### Exercise prompt
The data that follows is to be given again, exactly as written.

### Material for this task
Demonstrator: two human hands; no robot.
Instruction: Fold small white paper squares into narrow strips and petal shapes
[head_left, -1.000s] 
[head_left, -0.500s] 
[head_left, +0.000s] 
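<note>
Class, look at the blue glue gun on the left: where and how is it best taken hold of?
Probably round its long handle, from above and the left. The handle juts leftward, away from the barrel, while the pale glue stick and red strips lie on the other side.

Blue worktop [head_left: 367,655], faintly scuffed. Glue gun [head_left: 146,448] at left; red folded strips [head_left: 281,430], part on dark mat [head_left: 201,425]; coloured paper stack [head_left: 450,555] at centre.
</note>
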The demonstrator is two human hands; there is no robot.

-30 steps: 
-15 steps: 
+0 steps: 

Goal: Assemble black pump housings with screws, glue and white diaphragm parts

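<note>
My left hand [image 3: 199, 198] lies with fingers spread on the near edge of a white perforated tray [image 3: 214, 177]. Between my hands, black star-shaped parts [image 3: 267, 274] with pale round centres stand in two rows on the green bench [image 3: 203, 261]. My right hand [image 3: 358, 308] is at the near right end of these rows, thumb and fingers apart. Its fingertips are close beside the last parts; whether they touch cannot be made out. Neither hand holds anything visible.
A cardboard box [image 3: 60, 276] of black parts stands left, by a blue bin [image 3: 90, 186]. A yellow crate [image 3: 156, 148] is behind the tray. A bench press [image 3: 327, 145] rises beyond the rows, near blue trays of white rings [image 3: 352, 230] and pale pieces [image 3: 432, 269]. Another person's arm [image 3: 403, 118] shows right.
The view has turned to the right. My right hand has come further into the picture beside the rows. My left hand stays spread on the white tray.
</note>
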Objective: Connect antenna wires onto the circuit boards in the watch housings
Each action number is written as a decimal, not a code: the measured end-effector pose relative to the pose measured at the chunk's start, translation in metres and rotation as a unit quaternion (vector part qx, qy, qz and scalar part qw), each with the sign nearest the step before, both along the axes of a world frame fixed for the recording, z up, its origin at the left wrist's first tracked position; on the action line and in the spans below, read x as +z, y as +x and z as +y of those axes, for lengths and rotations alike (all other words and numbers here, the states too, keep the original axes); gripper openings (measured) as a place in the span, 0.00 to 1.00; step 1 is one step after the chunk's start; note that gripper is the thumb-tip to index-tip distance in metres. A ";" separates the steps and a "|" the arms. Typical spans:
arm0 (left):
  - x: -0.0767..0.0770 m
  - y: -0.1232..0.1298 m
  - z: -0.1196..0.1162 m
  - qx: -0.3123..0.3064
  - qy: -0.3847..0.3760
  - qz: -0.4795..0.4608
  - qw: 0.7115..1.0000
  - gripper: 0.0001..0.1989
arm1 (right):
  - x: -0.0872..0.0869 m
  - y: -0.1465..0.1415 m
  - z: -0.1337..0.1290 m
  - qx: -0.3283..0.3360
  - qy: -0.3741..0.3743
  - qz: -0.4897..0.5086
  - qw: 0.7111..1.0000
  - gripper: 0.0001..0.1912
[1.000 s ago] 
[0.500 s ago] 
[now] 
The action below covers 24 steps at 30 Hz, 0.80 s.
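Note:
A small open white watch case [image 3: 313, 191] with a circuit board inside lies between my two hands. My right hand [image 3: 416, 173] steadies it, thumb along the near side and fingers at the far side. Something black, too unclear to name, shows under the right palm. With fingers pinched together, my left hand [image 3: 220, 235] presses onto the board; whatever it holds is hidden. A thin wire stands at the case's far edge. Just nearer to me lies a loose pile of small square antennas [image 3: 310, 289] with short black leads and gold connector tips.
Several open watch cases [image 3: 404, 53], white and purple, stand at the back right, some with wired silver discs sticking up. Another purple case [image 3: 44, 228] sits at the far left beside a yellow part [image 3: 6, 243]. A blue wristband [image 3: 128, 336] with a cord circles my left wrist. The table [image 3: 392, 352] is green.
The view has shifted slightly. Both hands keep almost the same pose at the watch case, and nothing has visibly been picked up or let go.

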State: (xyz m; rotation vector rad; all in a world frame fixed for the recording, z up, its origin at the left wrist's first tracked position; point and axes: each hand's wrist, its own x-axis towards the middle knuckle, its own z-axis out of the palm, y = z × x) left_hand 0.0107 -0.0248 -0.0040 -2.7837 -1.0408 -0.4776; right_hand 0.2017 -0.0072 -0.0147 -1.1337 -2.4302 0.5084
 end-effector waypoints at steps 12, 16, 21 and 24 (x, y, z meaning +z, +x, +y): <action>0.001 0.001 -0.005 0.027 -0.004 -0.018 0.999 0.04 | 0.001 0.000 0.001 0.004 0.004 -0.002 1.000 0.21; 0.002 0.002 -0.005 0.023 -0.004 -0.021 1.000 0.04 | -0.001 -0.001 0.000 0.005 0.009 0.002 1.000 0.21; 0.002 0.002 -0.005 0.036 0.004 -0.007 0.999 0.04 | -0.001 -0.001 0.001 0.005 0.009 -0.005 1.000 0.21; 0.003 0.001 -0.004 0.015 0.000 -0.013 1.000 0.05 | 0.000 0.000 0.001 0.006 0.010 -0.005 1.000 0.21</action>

### Task answer
Demonstrator: two human hands; no robot.
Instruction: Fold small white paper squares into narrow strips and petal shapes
[head_left, -1.000s] 
[head_left, -0.500s] 
[head_left, +0.000s] 
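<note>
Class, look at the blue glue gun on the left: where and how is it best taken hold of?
Probably round its long handle, from above and the left. The handle juts leftward, away from the barrel, while the pale glue stick and red strips lie on the other side.

Blue worktop [head_left: 367,655], faintly scuffed. Glue gun [head_left: 146,448] at left; red folded strips [head_left: 281,430], part on dark mat [head_left: 201,425]; coloured paper stack [head_left: 450,555] at centre.
</note>
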The demonstrator is two human hands; there is no robot.

-30 steps: 
-15 steps: 
+0 steps: 

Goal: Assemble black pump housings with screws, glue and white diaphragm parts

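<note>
My left hand [image 3: 199, 198] lies with fingers spread on the near edge of a white perforated tray [image 3: 214, 177]. Between my hands, black star-shaped parts [image 3: 267, 274] with pale round centres stand in two rows on the green bench [image 3: 203, 261]. My right hand [image 3: 358, 308] is at the near right end of these rows, thumb and fingers apart. Its fingertips are close beside the last parts; whether they touch cannot be made out. Neither hand holds anything visible.
A cardboard box [image 3: 60, 276] of black parts stands left, by a blue bin [image 3: 90, 186]. A yellow crate [image 3: 156, 148] is behind the tray. A bench press [image 3: 327, 145] rises beyond the rows, near blue trays of white rings [image 3: 352, 230] and pale pieces [image 3: 432, 269]. Another person's arm [image 3: 403, 118] shows right.
The view has turned to the right. My right hand has come further into the picture beside the rows. My left hand stays spread on the white tray.
</note>
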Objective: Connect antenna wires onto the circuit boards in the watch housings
Each action number is written as a decimal, not a code: the measured end-effector pose relative to the pose measured at the chunk's start, translation in metres and rotation as a unit quaternion (vector part qx, qy, qz and scalar part qw), each with the sign nearest the step before, both along the axes of a world frame fixed for the recording, z up, its origin at the left wrist's first tracked position; on the action line and in the spans below, read x as +z, y as +x and z as +y of those axes, for lengths and rotations alike (all other words and numbers here, the states too, keep the original axes); gripper openings (measured) as a place in the span, 0.00 to 1.00; step 1 is one step after the chunk's start; note that gripper is the thumb-tip to index-tip distance in metres. A ";" separates the steps and a "|" the arms. Typical spans:
arm0 (left):
  - x: -0.0767..0.0770 m
  - y: -0.1232..0.1298 m
  - z: -0.1196..0.1162 m
  - qx: -0.3123..0.3064
  - qy: -0.3847..0.3760
  - qz: -0.4795..0.4608
  - qw: 0.7115..1.0000
  - gripper: 0.0001..0.1989
arm1 (right):
  - x: -0.0872..0.0869 m
  - y: -0.1465..0.1415 m
  - z: -0.1337..0.1290 m
  - qx: -0.3283..0.3360
  - qy: -0.3741..0.3743
  - qz: -0.4897..0.5086
  - qw: 0.7111..1.0000
  - gripper: 0.0001..0.1912
[1.000 s ago] 
[0.500 s ago] 
[now] 
The action below covers 24 steps at 30 Hz, 0.80 s.
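Note:
A small open white watch case [image 3: 313, 191] with a circuit board inside lies between my two hands. My right hand [image 3: 416, 173] steadies it, thumb along the near side and fingers at the far side. Something black, too unclear to name, shows under the right palm. With fingers pinched together, my left hand [image 3: 220, 235] presses onto the board; whatever it holds is hidden. A thin wire stands at the case's far edge. Just nearer to me lies a loose pile of small square antennas [image 3: 310, 289] with short black leads and gold connector tips.
Several open watch cases [image 3: 404, 53], white and purple, stand at the back right, some with wired silver discs sticking up. Another purple case [image 3: 44, 228] sits at the far left beside a yellow part [image 3: 6, 243]. A blue wristband [image 3: 128, 336] with a cord circles my left wrist. The table [image 3: 392, 352] is green.
The view has shifted slightly. Both hands keep almost the same pose at the watch case, and nothing has visibly been picked up or let go.
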
State: (xyz m; rotation vector rad; all in a world frame fixed for the recording, z up, its origin at the left wrist's first tracked position; point and axes: each hand's wrist, its own x-axis towards the middle knuckle, its own z-axis out of the palm, y = z × x) left_hand 0.0107 -0.0248 -0.0040 -2.7837 -1.0408 -0.4776; right_hand 0.2017 -0.0072 -0.0147 -1.1337 -2.4302 0.5084
 end-effector waypoints at steps 12, 16, 21 and 24 (x, y, z meaning +z, +x, +y): <action>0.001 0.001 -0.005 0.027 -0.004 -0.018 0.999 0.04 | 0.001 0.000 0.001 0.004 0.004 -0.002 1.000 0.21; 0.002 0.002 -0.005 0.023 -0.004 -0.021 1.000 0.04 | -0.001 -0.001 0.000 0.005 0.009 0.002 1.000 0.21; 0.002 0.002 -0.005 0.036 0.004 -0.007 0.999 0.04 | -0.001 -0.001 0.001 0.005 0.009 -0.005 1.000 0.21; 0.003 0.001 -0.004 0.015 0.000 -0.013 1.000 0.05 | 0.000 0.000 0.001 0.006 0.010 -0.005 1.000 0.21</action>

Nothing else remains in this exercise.